Task: Copy the lines below exactly, starting at the one with "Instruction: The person" and ending at the one with "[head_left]", and leave out any picture.
++++
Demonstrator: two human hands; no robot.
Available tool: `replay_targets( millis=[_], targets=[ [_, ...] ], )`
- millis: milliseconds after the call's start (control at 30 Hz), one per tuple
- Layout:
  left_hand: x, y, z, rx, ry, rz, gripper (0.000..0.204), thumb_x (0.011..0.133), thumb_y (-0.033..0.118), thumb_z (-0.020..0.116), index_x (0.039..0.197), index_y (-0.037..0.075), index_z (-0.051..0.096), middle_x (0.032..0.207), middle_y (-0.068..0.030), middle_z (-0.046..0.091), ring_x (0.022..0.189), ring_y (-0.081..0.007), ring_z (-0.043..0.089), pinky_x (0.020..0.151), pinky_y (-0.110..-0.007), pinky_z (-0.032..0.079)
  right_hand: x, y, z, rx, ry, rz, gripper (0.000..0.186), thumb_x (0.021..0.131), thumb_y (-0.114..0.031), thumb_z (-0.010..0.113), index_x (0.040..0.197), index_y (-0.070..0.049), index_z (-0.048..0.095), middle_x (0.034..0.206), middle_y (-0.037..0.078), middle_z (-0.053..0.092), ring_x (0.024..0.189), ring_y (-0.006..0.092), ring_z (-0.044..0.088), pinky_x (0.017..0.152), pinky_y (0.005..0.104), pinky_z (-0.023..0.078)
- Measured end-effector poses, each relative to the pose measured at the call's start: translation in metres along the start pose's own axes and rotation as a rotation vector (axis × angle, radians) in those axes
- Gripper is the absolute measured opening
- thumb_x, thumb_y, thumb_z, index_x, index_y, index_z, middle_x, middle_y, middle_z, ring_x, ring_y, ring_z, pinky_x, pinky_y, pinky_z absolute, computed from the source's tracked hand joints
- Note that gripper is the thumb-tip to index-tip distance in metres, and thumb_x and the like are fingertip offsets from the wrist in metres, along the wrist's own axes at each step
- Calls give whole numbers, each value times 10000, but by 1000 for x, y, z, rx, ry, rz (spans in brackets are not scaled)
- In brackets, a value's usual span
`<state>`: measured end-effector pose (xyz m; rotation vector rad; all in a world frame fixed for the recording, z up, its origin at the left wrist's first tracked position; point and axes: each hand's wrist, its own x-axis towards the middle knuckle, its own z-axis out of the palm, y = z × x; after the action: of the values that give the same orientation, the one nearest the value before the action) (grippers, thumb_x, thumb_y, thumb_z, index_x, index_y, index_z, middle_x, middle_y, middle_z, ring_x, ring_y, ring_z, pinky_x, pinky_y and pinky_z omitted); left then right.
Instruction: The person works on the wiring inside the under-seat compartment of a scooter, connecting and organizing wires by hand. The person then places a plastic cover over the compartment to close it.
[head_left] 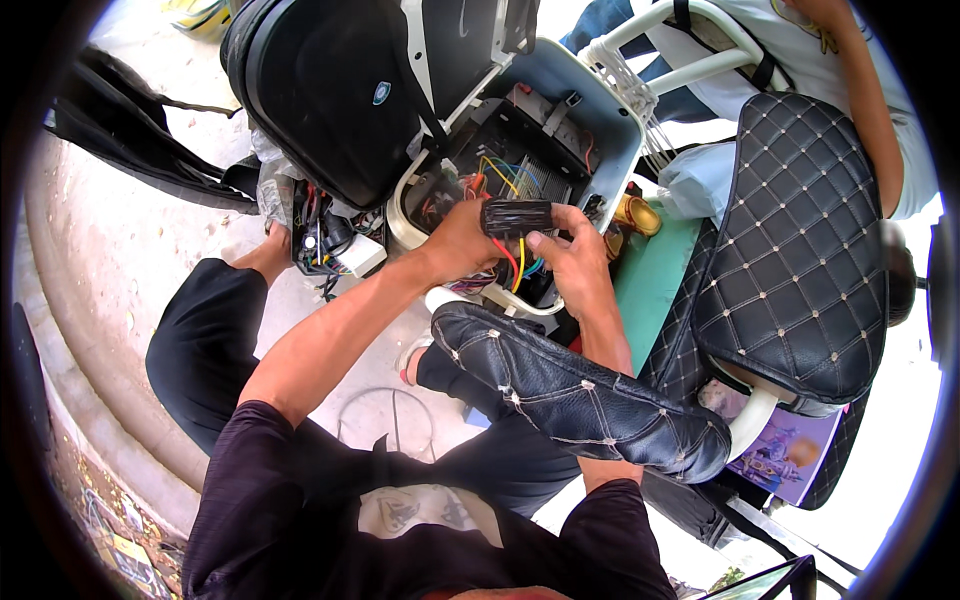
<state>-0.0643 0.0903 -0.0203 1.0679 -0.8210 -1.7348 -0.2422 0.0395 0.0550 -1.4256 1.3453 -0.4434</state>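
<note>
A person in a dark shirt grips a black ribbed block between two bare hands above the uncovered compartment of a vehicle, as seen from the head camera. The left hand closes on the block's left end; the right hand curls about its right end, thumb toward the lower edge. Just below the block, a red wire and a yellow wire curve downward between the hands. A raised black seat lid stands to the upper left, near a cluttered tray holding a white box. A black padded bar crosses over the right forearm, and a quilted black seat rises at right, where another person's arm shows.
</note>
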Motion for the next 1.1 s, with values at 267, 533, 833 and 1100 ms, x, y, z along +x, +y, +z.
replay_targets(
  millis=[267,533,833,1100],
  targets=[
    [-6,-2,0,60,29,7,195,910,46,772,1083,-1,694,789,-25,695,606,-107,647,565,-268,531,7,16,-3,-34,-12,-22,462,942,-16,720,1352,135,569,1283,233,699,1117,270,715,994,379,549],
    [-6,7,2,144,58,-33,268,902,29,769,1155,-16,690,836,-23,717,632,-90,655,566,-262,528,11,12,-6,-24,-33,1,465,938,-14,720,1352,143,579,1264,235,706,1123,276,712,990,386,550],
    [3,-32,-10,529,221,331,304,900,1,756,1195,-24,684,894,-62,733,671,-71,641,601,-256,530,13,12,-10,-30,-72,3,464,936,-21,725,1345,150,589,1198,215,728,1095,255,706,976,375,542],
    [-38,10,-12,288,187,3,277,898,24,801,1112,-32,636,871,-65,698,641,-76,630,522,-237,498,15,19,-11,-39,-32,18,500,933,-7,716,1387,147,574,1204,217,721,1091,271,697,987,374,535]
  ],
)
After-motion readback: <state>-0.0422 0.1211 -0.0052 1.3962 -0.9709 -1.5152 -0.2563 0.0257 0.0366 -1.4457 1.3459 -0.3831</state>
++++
Result of this task:
Instruction: The person works on the wiring inside the under-seat compartment of a scooter, connecting and organizing wires by hand. The person then places a plastic cover over the compartment to close it.
[head_left] 

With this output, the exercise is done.